Jay is easily one of the hardest working people God ever created, although I’m not sure he was born to this role—in fact, his response to those who ask him how he continues to keep going at such a pace is to reference how early in his life he started working, thus attributing stamina to years of practice. I suspect there may also be a little stubborn compulsivity attached to his overdrive. I know he gets kind of a charge running rings around almost everyone, including those much younger and much less handy.

I, too, am a reasonably productive and hardworking individual, but compared to Jay I’m a slacker. I learned a long, long time ago that I would collapse if I tried to keep pace, so I just give him tons of credit and lots of room to roam! I frequently remind him that although he thinks he is invincible, I am reasonably certain he is in danger of self-combustion.

Occupationally, Jay is a switchman for the Union Pacific Railroad. Retirement? What? When he can play  with trains? He says no.

But there’s been a slight change in status.

My grandfather was also a railroad man, so I grew up knowing that the cupola on a caboose is called a crow’s nest, eating lunch is going to beans and a derail is on the ground or in the dirt. Well, Jay is in the dirt–at least temporarily.

He is home recovering from hand surgery.
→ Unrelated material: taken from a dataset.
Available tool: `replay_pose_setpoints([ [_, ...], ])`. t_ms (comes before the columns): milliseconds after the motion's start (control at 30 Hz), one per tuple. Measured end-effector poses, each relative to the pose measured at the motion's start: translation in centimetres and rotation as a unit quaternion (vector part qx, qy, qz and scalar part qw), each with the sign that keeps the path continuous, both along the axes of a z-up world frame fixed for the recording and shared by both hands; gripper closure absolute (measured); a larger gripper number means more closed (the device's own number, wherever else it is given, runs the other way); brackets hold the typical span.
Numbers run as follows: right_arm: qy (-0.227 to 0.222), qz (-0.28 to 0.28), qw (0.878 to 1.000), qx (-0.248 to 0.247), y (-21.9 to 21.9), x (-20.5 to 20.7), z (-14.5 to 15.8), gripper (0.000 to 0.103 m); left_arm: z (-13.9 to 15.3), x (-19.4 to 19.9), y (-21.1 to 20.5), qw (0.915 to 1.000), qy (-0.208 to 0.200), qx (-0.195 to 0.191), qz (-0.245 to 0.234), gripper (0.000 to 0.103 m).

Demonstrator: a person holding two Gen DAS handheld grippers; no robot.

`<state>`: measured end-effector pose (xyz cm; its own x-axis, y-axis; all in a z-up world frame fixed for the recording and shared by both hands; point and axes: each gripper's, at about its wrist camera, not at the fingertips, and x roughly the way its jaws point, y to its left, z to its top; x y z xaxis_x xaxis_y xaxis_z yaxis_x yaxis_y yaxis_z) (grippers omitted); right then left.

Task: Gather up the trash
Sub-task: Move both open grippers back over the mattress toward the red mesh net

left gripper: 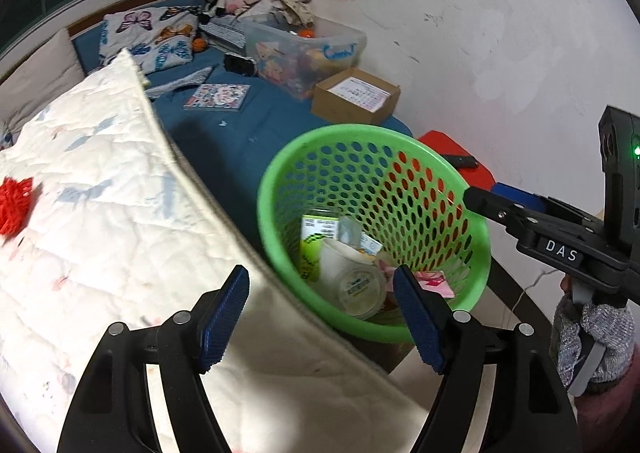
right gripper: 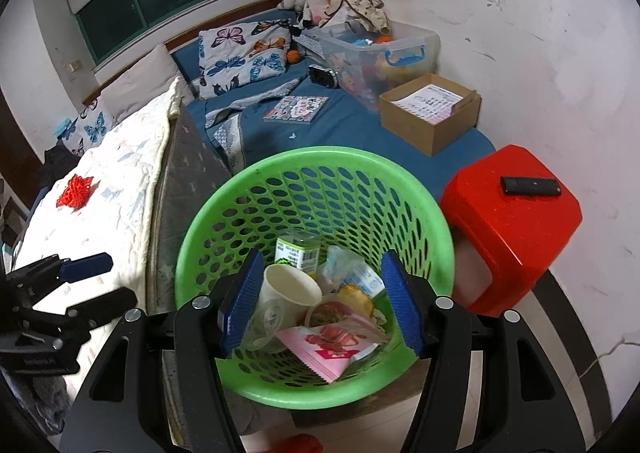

Overuse or repetitive stress—he is in a very physical industry—contributed to a large cyst-like growth on the palm of his hand.  Pain meds, lots of stitches, a large bandage and a stern warning from his surgeon to take it easy is anchoring this handyman HOME for a few weeks. Yikes!

I suggested he consider “practicing retirement,” but the look he gave me was a little sad and slightly concerned that I was formulating a subversive plot behind his back.

Living with an overachiever I have become accustomed to a lot of room for my own independent schedule.  He is a bit too busy himself to worry about what I’m up to. If I want to stay up until all hours of the night  (or early morning) reading posts or getting caught up on my own blog maintenance, I can usually sneak it in! Now I have to wonder. How will he feel about my on-line addiction? Will I have to “come clean?”

He certainly has a lot of adjusting to do, and I guess I’m also going to do some recalibrating over the next few weeks!  I came home from my yoga class and followed the sound of laughter into the den. There he sat, laughing uproariously at the antics of an old Seinfeld episode. Other than sports, Jay has never really watched prime time television, but has now discovered the sitcom. I suppose there may be some health benefits from all the laughter…but a fifteen-year old sitcom re-run? I didn’t anticipate this!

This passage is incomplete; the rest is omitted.